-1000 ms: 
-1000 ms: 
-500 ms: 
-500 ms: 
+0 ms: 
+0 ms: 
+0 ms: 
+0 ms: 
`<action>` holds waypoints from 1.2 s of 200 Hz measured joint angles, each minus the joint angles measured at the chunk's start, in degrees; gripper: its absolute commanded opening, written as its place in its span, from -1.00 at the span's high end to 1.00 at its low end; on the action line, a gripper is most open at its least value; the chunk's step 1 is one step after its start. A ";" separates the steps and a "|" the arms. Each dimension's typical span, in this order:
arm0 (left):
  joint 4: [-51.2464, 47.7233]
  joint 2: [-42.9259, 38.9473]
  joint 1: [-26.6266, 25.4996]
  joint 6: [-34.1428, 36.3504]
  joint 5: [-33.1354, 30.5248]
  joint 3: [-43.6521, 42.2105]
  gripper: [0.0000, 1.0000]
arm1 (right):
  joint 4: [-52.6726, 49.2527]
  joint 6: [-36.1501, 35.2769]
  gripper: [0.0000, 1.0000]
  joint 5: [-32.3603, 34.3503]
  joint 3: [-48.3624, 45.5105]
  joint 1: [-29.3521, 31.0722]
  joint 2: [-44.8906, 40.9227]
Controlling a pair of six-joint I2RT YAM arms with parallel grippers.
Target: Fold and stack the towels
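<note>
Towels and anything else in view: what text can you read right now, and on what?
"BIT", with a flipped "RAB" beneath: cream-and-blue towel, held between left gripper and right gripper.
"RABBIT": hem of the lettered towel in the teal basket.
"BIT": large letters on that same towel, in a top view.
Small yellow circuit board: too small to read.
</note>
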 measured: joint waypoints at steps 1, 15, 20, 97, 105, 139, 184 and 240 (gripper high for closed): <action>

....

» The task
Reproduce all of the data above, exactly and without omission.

» Output for this exercise
-1000 ms: 
-1000 ms: 
-500 ms: 
-500 ms: 
+0 ms: 
+0 ms: 
+0 ms: 
+0 ms: 
`<action>` holds waypoints from 1.2 s of 200 Hz measured joint angles, each minus the joint angles measured at the chunk's start, in degrees; gripper: its absolute commanded opening, written as its place in its span, from -1.00 at the span's high end to 1.00 at its low end; on the action line, a gripper is most open at its least value; the chunk's step 1 is one step after its start. A ";" separates the steps and a "|" the arms. Each dimension's typical span, in this order:
arm0 (left):
  joint 4: [-51.2464, 47.7233]
  joint 2: [-42.9259, 38.9473]
  joint 1: [-26.6266, 25.4996]
  joint 6: [-34.1428, 36.3504]
  joint 5: [-33.1354, 30.5248]
  joint 3: [-43.6521, 42.2105]
  gripper: [0.0000, 1.0000]
arm1 (right):
  joint 4: [-52.6726, 49.2527]
  joint 6: [-36.1501, 35.2769]
  gripper: [0.0000, 1.0000]
  joint 5: [-32.3603, 34.3503]
  joint 3: [-48.3624, 45.5105]
  joint 1: [-29.3521, 31.0722]
  joint 2: [-44.8906, 40.9227]
Controlling a pair of six-joint I2RT YAM arms with parallel grippers.
Target: Fold and stack the towels
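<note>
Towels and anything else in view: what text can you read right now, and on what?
"BIT", with a flipped "RAB" beneath: cream-and-blue towel, held between left gripper and right gripper.
"RABBIT": hem of the lettered towel in the teal basket.
"BIT": large letters on that same towel, in a top view.
Small yellow circuit board: too small to read.
</note>
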 measured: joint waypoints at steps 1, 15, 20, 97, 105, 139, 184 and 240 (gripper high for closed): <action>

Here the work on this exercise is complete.